=== INPUT DATA ===
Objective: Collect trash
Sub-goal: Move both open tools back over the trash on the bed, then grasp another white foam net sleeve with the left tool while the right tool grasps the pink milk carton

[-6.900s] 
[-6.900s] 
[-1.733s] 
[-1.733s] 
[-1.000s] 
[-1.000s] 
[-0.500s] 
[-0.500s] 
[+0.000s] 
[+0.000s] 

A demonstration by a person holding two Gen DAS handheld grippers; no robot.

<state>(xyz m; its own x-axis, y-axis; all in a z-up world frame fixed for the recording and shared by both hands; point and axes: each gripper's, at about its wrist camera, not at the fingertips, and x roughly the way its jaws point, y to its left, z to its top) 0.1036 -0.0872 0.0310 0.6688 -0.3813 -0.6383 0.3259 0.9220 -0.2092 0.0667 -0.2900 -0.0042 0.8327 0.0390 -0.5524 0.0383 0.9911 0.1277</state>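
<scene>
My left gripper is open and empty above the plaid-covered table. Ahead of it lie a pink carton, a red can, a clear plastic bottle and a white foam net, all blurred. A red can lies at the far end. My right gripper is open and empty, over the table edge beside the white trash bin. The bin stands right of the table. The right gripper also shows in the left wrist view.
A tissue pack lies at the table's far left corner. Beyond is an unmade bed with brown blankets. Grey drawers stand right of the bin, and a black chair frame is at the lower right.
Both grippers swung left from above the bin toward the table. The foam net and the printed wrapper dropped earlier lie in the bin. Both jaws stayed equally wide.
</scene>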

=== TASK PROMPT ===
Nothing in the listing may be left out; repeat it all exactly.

=== TASK RESULT ===
Objective: Collect trash
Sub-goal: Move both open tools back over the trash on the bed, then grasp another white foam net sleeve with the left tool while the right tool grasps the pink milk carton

[-6.900s] 
[-6.900s] 
[-1.733s] 
[-1.733s] 
[-1.000s] 
[-1.000s] 
[-0.500s] 
[-0.500s] 
[+0.000s] 
[+0.000s] 

A demonstration by a person holding two Gen DAS handheld grippers; no robot.

<state>(xyz m; its own x-axis, y-axis; all in a z-up world frame fixed for the recording and shared by both hands; point and axes: each gripper's, at about its wrist camera, not at the fingertips, and x roughly the way its jaws point, y to its left, z to its top) 0.1036 -0.0872 0.0310 0.6688 -0.3813 -0.6383 0.3259 0.9220 -0.2092 0.0667 -0.2900 -0.0042 0.8327 0.0390 -0.5524 0.0383 0.9911 0.1277</state>
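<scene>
My left gripper is open and empty above the plaid-covered table. Ahead of it lie a pink carton, a red can, a clear plastic bottle and a white foam net, all blurred. A red can lies at the far end. My right gripper is open and empty, over the table edge beside the white trash bin. The bin stands right of the table. The right gripper also shows in the left wrist view.
A tissue pack lies at the table's far left corner. Beyond is an unmade bed with brown blankets. Grey drawers stand right of the bin, and a black chair frame is at the lower right.
Both grippers swung left from above the bin toward the table. The foam net and the printed wrapper dropped earlier lie in the bin. Both jaws stayed equally wide.
</scene>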

That concludes the exercise.